- _WORK INSTRUCTION_
Below are the records; repeat exactly their lines between the line holding "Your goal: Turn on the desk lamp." and the line holding "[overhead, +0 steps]", inclusive, skipping the pictures.

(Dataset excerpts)

----

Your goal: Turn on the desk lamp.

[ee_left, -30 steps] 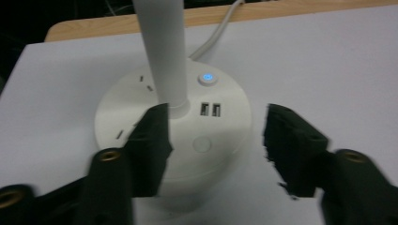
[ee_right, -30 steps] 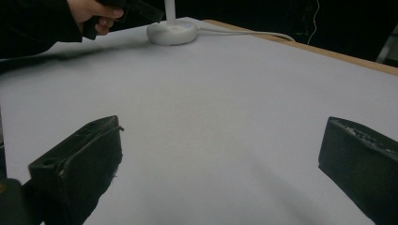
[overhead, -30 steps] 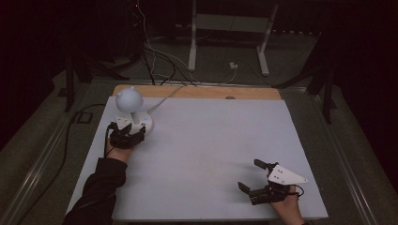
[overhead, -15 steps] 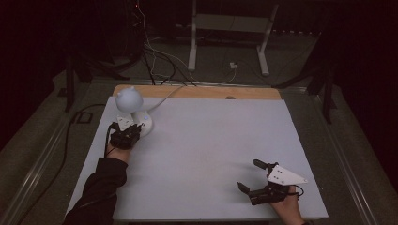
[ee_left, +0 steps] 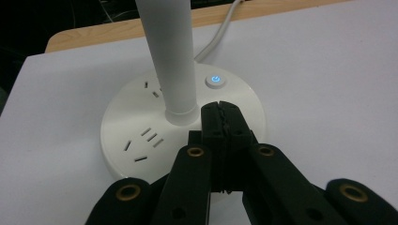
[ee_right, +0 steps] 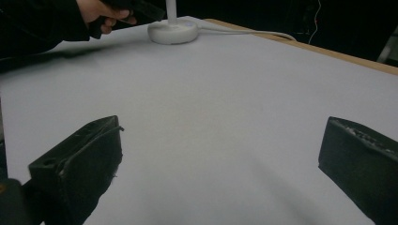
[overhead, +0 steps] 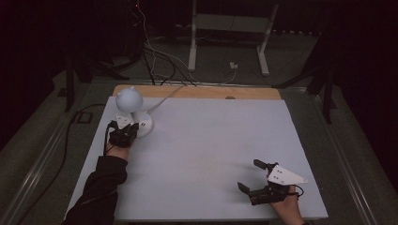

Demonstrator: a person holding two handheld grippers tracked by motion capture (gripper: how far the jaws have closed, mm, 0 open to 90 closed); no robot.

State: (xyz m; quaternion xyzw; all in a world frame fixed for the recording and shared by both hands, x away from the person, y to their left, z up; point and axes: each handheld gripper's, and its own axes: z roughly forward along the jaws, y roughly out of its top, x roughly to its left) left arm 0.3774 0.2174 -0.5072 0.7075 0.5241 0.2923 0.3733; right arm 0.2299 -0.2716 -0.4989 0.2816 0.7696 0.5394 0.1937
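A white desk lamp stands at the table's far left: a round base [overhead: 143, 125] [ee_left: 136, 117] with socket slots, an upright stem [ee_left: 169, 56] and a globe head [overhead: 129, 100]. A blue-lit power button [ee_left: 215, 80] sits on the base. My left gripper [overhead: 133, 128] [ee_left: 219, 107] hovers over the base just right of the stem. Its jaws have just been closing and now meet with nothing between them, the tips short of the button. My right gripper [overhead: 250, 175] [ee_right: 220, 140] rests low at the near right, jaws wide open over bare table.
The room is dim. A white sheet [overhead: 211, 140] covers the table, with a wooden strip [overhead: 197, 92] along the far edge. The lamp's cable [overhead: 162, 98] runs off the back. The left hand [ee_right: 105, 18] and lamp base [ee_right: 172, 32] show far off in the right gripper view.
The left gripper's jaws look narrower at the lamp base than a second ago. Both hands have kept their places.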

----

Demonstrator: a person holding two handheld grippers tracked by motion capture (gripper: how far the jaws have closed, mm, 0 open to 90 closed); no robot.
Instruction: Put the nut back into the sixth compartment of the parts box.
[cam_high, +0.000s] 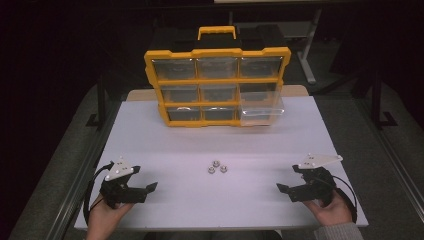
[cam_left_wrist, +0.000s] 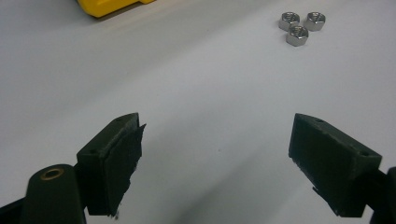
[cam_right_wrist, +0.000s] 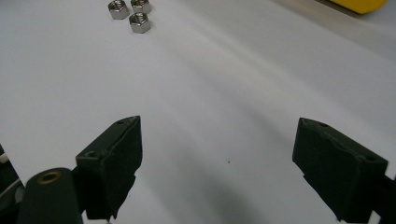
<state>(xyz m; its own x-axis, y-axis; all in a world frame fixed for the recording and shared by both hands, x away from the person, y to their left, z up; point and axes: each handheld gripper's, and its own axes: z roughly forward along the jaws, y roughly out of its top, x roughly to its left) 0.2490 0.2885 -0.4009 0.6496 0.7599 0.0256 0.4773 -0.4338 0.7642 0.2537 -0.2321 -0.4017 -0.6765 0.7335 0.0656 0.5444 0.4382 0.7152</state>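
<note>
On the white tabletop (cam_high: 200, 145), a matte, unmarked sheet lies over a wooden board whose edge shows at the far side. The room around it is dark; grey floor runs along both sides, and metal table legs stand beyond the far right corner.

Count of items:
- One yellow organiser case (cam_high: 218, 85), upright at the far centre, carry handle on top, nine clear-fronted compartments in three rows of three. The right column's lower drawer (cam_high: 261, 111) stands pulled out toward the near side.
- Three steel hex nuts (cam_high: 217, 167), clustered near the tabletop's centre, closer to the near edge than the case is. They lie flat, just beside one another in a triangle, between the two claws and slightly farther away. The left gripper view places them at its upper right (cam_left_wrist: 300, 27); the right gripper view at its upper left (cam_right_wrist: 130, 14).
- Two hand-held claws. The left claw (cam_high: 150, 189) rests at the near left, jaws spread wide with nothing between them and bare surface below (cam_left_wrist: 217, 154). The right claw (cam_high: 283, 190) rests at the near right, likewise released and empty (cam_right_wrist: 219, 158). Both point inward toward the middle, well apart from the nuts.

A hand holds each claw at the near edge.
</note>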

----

- _EXPECTED ANSWER_
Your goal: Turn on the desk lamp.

[ee_left, -30 steps] 
[ee_right, -30 steps] 
[overhead, -30 steps] 
[overhead, -15 steps] 
[ee_left, +0 steps] 
[ee_right, +0 steps] 
[overhead, +0 steps] 

That concludes the answer.